The current bioinformatics approach identified immune response-associated genes as being involved in KD. Integrins, comprising α and β subunits, are a family of receptors for extracellular matrix (ECM) and cell surface ligands that participate in cell migration and ECM attachment. Bound integrins can transmit and receive intracellular signals, subsequently modulating endothelial cell migration, angiogenesis, cell survival, and connecting components of the ECM, as well as cellular proliferation, motility, and adhesion.[10-12] Integrins are currently used as therapeutic targets in inflammatory disorders such as Crohn’s disease and multiple sclerosis.[13] Natalizumab (Tysabri) is an anti-α4 integrin monoclonal antibody approved by the US Food and Drug Administration for the treatment of multiple sclerosis.[14] ITGAM (also known as CD11b) is located at chromosome 16p11.2 and encodes an α-chain subunit of a leukocyte-specific integrin, which regulates leukocyte activation, adhesion, and migration from the blood stream and is important in the phagocytosis of complement-coated particles.[15] A meta-analysis of case-control studies demonstrated that the ITGAM rs1143679 polymorphism was significantly associated with an increased risk of systemic lupus erythematosus.[16] Furthermore, a recent study showed that protein expression levels of ITGAM were upregulated in KD patients.[21] In KD coronary artery lesions, ITGAM might enhance subacute/chronic vasculitis, resulting in the transition of smooth muscle cells to myofibroblasts and their subsequent proliferation.[17] ITGAM was also reported to be upregulated in the peripheral blood of KD patients who were refractory to initial therapy.[18] In this regard, ITGAM-knockout mice subjected to endothelial denudation and arterial stretching showed reduced intimal thickening and cell proliferation, as well as reduced leukocyte accumulation compared with control mice.[19] Another murine model of vascular injury demonstrated decreased inflammatory cell infiltration and reduced long-term intimal thickening in the presence of anti-integrin αM antibodies.[20] Overall, overexpression of ITGAM may thus be a unfavorable prognostic factor in patients with KD. However, further studies are needed to explore the value of ITGAM inhibitors in the treatment of KD.

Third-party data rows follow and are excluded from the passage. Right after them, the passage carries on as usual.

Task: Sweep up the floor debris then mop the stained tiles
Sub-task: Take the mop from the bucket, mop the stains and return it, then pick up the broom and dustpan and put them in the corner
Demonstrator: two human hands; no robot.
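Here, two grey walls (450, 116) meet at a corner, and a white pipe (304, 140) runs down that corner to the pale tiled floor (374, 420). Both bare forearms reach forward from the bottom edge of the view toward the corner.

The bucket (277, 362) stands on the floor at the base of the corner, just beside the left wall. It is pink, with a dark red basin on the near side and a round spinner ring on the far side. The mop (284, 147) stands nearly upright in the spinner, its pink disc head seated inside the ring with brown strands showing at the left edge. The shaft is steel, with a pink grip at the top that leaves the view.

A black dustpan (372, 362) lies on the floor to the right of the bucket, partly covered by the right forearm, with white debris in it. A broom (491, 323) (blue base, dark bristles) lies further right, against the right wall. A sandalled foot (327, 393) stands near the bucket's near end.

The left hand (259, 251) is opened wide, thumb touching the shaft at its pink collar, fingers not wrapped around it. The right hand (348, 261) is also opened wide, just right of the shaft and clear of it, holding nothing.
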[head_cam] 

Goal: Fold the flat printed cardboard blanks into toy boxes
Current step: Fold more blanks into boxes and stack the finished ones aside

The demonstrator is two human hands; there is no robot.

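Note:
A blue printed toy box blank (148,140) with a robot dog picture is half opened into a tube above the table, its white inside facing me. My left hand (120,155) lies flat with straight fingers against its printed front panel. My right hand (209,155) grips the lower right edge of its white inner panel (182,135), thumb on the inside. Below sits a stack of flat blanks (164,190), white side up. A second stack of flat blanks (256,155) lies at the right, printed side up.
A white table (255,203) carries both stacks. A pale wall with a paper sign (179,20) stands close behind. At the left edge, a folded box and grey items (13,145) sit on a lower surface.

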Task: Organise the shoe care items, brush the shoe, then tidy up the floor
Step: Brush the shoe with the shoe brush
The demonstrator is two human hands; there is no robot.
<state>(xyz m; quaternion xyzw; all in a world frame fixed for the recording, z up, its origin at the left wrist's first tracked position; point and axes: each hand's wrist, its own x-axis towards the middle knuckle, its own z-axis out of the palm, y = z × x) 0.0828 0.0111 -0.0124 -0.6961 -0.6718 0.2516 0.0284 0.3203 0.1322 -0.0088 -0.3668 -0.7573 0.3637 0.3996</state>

In addition to ITGAM, we detected another nine hub genes associated with KD. MPO is a highly oxidant enzyme that produces reactive oxygen species, and is considered to be a critical biomarker of vascular inflammation.[22] Oxidative stress can disturb the balance between reactive oxygen species and antioxidants, further destroying proteins, lipids, and nucleic acids. Increased levels of MPO have been observed in patients with acute KD.[21] Studies of MPO polymorphisms have mainly concentrated on the -463G>A polymorphism (GenBank ID: rs2333227), and a recent case-control study suggested that the G allele of this polymorphism may be a possible genetic risk factor for KD.[22-24] Additionally, SLC11A1 can modulate the interactions between macrophages and interferon-γ derived from bacterial lipopolysaccharide and/or natural killer cells or T cells.[24] A previous study demonstrated that allele 1 of the 5' promoter (GT)n repeat in the SLC11A1 gene was related to KD.[25] MMP9 has been implicated in various pathological situations, including tumor metastasis, KD, inflammation, and atherosclerosis.[26] However, there is currently limited information on the relationships between the above-mentioned core genes and KD, and further studies are warranted to investigate these associations.

The current study had some limitations. Notably, the sample size was relatively small, and further larger studies are needed to confirm these results.

In summary, we investigated KD DEGs in the GSE68004 dataset by systematic bioinformatics analyses. We identified 10 hub genes with potentially important roles in KD progression, which could also act as possible biomarkers for KD. However, further experiments should be performed to validate the functions of these identified genes in KD.